Police are looking into the anti-Semitic graffiti and arson, which was discovered along Ocean Parkway near Avenue I in Midwood, a predominantly Jewish area.

"It's unbelievable someone could get away with this in the middle of Ocean Parkway," said Baruch Levy, who lives nearby.

Ellen Shalom is a friend of one family that lives directly in front of where the crimes occurred.

"It's just horrible," she said.

A number of benches were also covered with swastikas and other hate graffiti, officials said.

Mayor Bloomberg said in a statement that the hate crimes task force "is actively investigating the twisted person or people" involved."
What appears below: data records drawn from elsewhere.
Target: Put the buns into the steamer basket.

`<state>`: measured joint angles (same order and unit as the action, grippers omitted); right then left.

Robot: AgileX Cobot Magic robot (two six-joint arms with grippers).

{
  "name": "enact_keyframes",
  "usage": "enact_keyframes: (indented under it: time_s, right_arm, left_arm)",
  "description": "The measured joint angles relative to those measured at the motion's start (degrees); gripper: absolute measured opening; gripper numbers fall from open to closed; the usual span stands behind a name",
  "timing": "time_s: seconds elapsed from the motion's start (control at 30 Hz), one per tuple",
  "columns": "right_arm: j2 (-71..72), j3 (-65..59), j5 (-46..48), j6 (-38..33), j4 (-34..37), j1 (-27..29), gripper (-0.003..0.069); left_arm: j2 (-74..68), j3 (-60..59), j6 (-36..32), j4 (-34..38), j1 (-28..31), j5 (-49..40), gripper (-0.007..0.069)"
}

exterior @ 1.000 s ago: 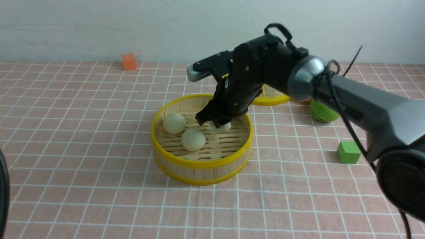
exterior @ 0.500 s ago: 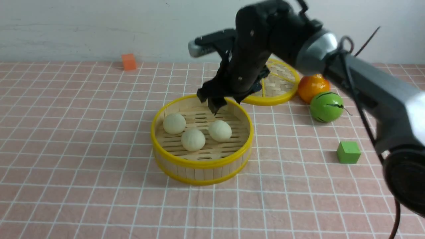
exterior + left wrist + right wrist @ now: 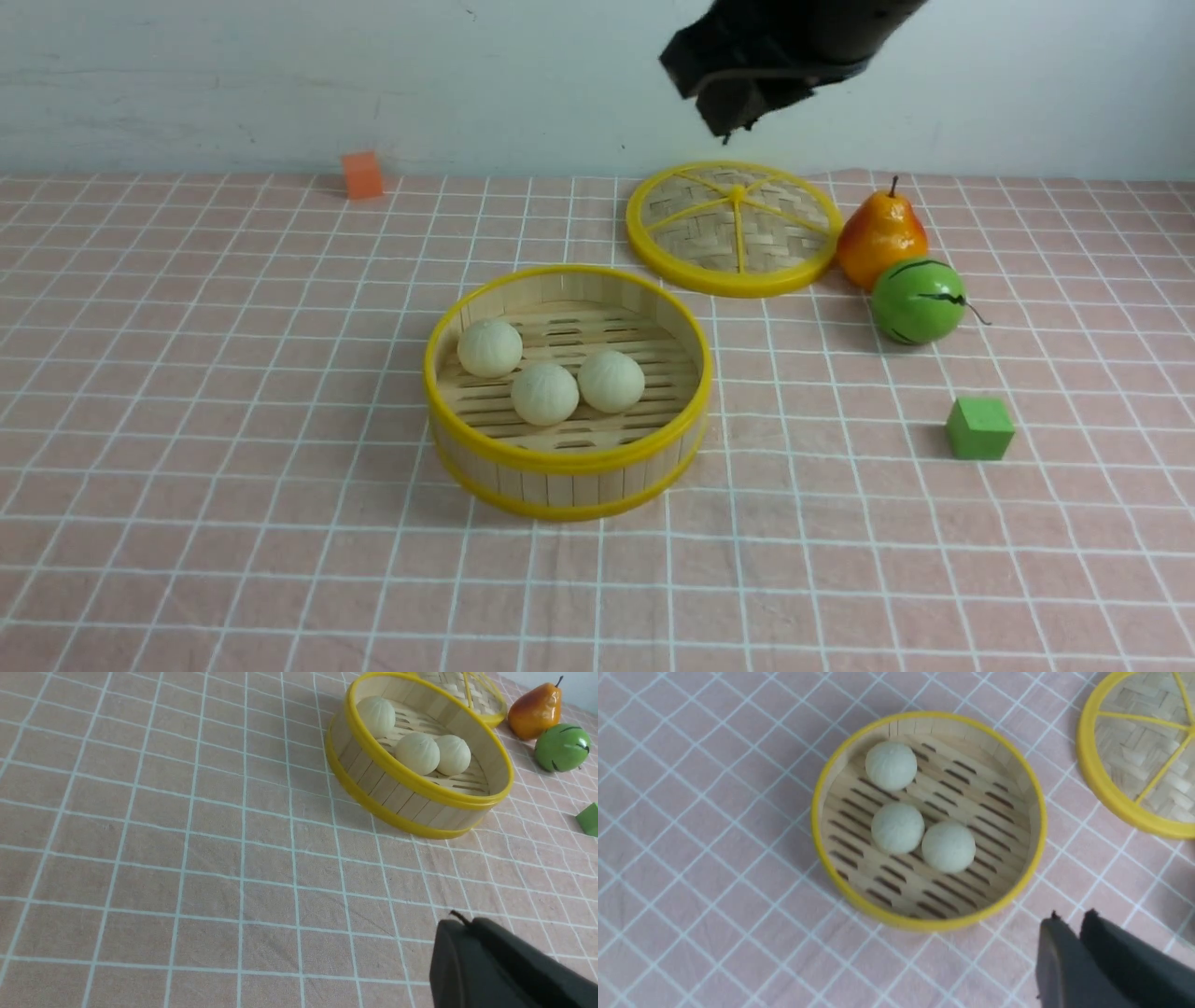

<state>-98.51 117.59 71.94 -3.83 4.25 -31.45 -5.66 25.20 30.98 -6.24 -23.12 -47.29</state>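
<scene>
The steamer basket (image 3: 568,455) stands mid-table with three cream buns on its slatted floor: one at the left (image 3: 489,347), one in the middle (image 3: 544,393), one at the right (image 3: 611,381). They also show in the right wrist view (image 3: 897,827) and in the left wrist view (image 3: 417,753). My right gripper (image 3: 726,126) is high above the table behind the basket, shut and empty; in its own view its fingers (image 3: 1070,921) are together. My left gripper (image 3: 460,921) is shut and empty, low over the cloth on the near side, out of the front view.
The flat woven lid (image 3: 733,228) lies behind the basket to the right. A pear (image 3: 878,233) and a green striped fruit (image 3: 918,301) sit beside it. A green cube (image 3: 978,428) lies at the right, an orange cube (image 3: 361,174) at the far back left.
My right gripper let go of the third bun in the basket, then rose up and back to the right. The bun rolled a little towards the middle bun.
</scene>
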Motion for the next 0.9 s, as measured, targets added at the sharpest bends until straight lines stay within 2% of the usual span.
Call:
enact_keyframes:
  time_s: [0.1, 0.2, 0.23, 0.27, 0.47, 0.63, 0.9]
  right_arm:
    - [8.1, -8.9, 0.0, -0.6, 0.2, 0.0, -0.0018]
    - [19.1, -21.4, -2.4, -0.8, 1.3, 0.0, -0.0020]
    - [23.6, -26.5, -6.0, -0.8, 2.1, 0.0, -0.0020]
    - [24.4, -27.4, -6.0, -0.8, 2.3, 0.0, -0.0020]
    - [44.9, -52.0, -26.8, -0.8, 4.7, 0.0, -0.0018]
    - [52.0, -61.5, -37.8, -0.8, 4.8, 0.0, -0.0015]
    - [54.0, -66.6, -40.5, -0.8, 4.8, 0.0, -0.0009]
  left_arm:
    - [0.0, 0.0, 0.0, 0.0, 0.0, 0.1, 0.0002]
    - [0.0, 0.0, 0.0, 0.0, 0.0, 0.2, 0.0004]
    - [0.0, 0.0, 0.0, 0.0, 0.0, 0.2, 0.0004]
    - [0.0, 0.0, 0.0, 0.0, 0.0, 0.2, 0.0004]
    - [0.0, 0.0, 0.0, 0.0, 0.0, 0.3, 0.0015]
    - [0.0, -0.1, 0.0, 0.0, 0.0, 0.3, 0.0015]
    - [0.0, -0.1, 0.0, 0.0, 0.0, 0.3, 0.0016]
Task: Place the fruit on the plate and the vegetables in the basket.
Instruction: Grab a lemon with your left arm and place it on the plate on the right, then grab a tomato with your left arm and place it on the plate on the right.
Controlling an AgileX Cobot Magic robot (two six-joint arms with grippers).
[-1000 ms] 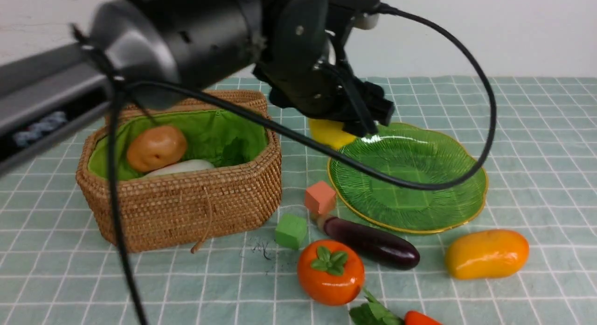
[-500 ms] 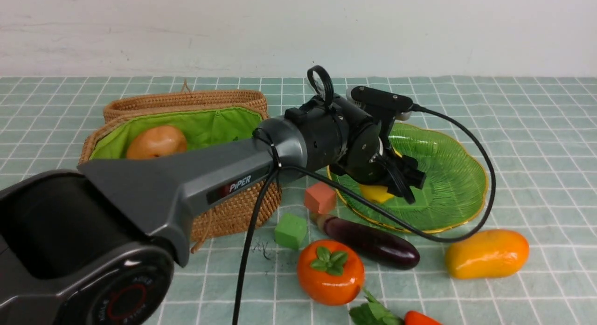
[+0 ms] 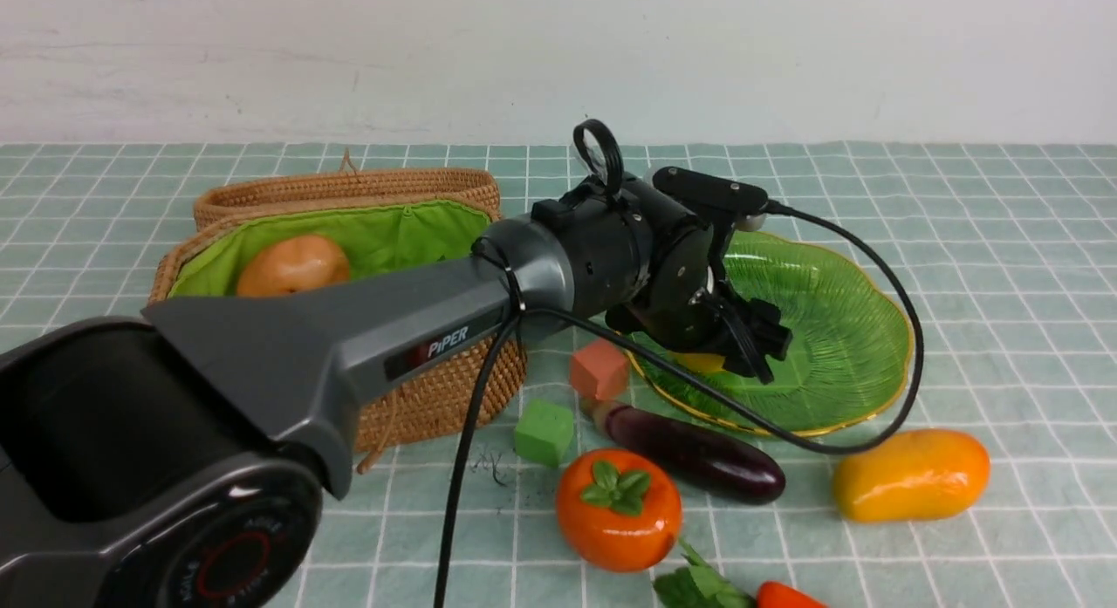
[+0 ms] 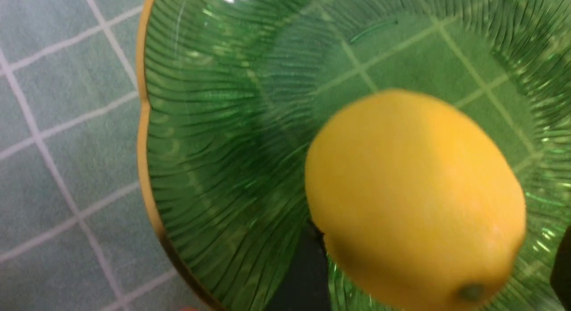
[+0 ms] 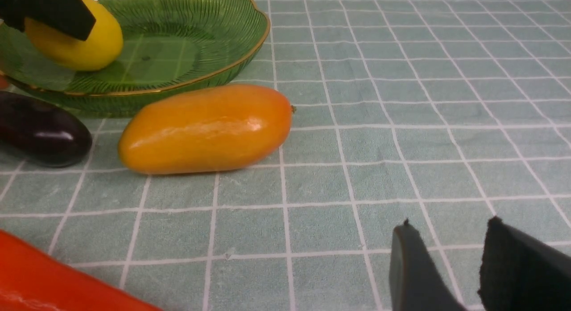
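Note:
My left gripper [image 3: 750, 346] hangs low over the near-left part of the green glass plate [image 3: 838, 329]. It is open around the yellow lemon [image 4: 415, 199], which rests on the plate [image 5: 187, 56] with a gap to one finger. The lemon [image 3: 698, 362] is mostly hidden by the wrist in the front view. On the cloth lie the mango [image 3: 910, 474], persimmon [image 3: 619, 508], eggplant [image 3: 694, 453] and the red-orange leafy piece [image 3: 785, 597]. A potato [image 3: 292, 265] sits in the wicker basket [image 3: 436, 381]. My right gripper [image 5: 448, 230] is open and empty, low over the cloth near the mango [image 5: 205, 128].
A salmon-pink cube [image 3: 599, 369] and a green cube [image 3: 544, 431] stand between basket and plate. The basket's lid [image 3: 349, 187] leans behind it. My left arm and its black cable [image 3: 907, 346] stretch across the basket's front and loop over the plate's right rim.
The left arm has carried the lemon from behind the plate down onto it. Its jaws have widened, and the wrist has lifted slightly in the last half second.

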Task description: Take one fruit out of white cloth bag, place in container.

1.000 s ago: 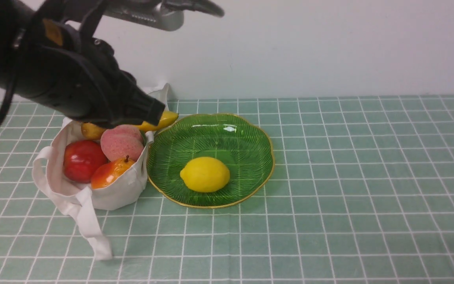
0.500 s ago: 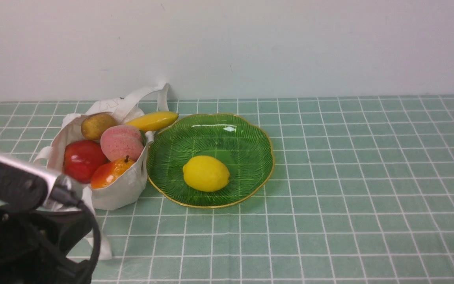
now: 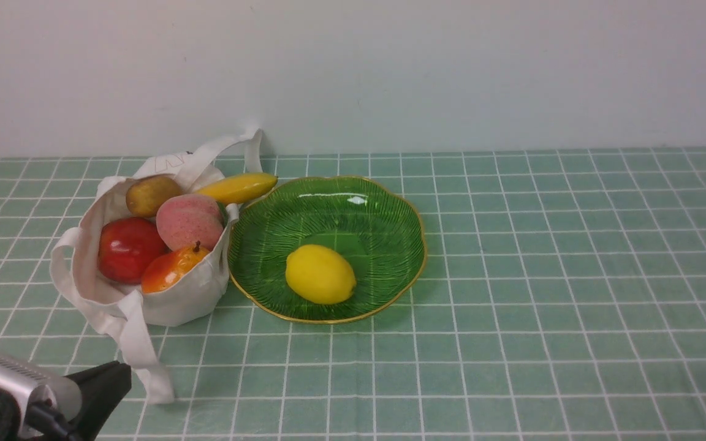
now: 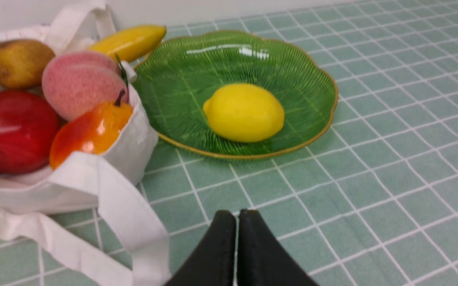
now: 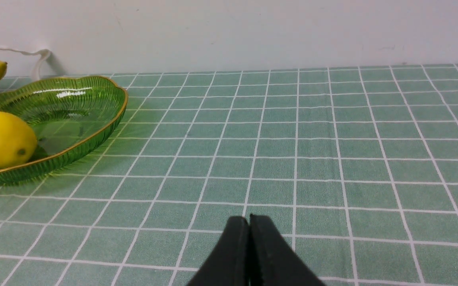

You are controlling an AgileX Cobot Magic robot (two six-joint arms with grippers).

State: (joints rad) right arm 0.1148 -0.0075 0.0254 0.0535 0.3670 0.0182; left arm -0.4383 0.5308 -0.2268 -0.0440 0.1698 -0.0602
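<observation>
The lemon [image 3: 320, 274] lies in the green plate [image 3: 328, 205] on the table [image 3: 543, 275], the white bag [image 3: 187, 300] right beside it half hides its other fruit [image 3: 128, 248], and the left jaws and right jaws are closed tight, holding nothing, with the left arm [image 3: 3, 389] cut off at the corner of the front view.

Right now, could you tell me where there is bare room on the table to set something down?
Right of the green plate is bare tablecloth, as is the strip before it. The left is crowded: the cloth bag sits beside the plate, strap trailing forward.
</observation>
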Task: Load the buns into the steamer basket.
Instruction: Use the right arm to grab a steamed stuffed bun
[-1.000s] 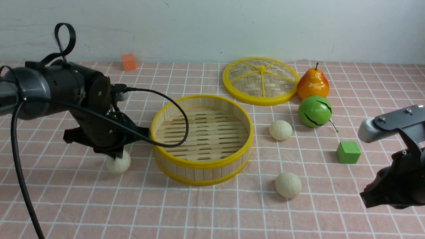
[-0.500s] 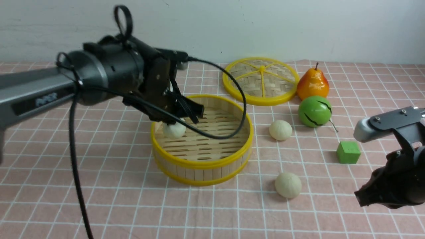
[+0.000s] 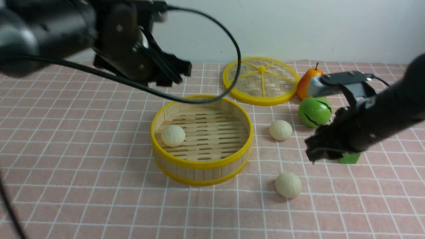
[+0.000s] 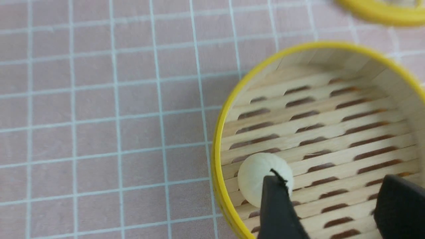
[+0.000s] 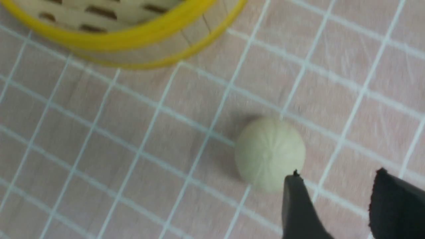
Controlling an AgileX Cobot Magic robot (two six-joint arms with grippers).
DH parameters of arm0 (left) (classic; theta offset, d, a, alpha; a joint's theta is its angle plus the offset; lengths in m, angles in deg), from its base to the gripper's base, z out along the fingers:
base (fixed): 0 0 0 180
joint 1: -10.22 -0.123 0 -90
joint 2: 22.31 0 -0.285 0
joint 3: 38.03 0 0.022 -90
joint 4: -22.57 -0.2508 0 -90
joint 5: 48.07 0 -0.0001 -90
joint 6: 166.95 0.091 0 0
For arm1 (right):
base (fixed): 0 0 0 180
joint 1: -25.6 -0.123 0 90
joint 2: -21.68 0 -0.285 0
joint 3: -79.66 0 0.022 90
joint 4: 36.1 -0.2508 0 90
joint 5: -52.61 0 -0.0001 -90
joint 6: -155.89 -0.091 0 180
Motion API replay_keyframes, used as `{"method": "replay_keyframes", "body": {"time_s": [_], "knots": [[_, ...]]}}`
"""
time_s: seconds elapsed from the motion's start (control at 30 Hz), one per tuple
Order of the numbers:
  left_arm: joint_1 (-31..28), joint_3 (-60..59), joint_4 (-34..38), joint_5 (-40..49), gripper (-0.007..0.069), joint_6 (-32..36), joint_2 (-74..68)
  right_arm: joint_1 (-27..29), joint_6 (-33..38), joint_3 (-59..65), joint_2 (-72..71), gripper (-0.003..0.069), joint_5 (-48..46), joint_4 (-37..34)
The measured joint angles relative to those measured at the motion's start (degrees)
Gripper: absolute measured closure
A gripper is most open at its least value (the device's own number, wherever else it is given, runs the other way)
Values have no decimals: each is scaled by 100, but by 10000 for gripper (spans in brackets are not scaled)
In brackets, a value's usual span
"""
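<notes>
One bun lies free on the slatted floor at the left side of the steamer basket. My left gripper hangs open well above the basket, holding nothing. A second bun sits on the cloth right of the basket. A third bun lies near the front. My right gripper hovers open just above and to the right of that third bun, not touching it. The basket's rim shows in the right wrist view.
The flat woven lid lies behind the basket. A pear and a green striped ball sit at the back right. A green cube is partly hidden under my right arm. The left arm's cable loops over the basket.
My left gripper carried a bun from the cloth into the basket, let it go and rose. My right arm swung left toward the front bun and its jaws parted.
</notes>
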Motion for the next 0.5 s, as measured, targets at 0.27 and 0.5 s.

"This kind of hateful act has no place in the freest city in the freest country in the world," he added.

Thursday was the 73rd anniversary of Kristallnacht, the Nazis' 1938 anti-Jewish attack that left 91 Jews dead, damaged more than 1,000 synagogues and destroyed thousands of Jewish businesses.

The Anti-Defamation League is offering a $4,000 reward for information leading to the arrest and conviction of the perpetrators.

“The Nazi imagery and the burning of cars in a predominantly Jewish neighborhood is a chilling echo of a troubling past," said Ron Meier, ADL New York regional director.

Public Advocate Bill de Blasio said in a statement that the crimes represent "a truly hateful act of prejudice."

"That it took place on the anniversary of Kristallnacht leaves no doubt that this attack is a hate crime in every sense," he added.

Also Friday, police made an arrest in a separate swastika incident in Queens where several were discovered on a synagogue, church and library.